Richardson's blood alcohol level was approximately three times the legal limit on the night of the 2009 crash. He remains in a Tarrant County, Texas, jail, where he has been waiting for trial longer than any other inmate currently incarcerated. Richardson's trial has been delayed over efforts to enhance his punishment because of prior DWI-related offenses in other states.

Prosecutors want Richardson off the streets for good — up to life in prison instead of a maximum 20-year sentence.

The ordeal has tortured Loubna and Fahad Khader, Abdallah's parents. In 2014, on the fifth anniversary of the crash, Loubna Khader hoped to confront Richardson. The previous day, Richardson said that he prayed constantly for Abdallah, and kept a picture of the child in his cell.

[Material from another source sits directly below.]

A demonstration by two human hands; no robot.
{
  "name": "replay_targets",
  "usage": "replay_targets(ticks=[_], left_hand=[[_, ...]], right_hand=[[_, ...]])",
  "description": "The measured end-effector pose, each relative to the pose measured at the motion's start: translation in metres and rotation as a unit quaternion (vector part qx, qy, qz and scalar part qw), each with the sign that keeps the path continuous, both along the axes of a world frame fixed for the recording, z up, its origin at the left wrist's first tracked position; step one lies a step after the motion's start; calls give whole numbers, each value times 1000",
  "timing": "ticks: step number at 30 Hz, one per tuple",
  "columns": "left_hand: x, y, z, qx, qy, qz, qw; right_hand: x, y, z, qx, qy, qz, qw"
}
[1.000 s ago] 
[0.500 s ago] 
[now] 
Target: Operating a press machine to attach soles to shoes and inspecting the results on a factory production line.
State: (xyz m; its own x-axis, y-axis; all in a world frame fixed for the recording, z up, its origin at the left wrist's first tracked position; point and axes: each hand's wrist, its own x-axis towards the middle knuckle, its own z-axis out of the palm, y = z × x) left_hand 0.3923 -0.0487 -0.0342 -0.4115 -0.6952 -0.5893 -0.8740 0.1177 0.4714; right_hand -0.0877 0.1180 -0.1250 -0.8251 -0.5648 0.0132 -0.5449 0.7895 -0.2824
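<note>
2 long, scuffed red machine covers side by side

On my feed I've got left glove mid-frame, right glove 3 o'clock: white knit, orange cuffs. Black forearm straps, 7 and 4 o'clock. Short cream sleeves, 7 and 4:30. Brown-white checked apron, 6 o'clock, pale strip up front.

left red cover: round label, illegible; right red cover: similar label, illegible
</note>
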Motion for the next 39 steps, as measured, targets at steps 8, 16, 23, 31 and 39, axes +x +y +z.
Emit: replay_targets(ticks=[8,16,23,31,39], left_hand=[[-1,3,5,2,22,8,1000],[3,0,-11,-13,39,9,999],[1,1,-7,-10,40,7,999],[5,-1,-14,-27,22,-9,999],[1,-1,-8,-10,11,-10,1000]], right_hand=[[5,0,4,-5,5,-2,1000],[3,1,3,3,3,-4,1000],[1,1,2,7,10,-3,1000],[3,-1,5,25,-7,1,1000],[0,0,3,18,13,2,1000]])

Richardson agreed to see Loubna Khader face-to-face. Five years of pent-up rage and grief erupted as Khader slammed a photo of her long-suffering son against the visiting room glass separating a mother from her living nightmare. Richardson told her he was sorry. Khader wept and screamed until she was spent. She then left the room and collapsed on a bench.

Abdallah's mom and dad have spent years expecting their son to die at any time. His parents had been told he'd live five more years.

"The last year, my son's health has been declining really fast," said Loubna Khader last year on the fifth anniversary of the accident. "Originally they said five years, so this year — when he started getting sick — my heart started pounding."

The Khaders, who now have a daughter, have long wondered whether Abdallah's death would bring any peace, or whether finally facing Stewart Richardson in court will bring them anything like closure.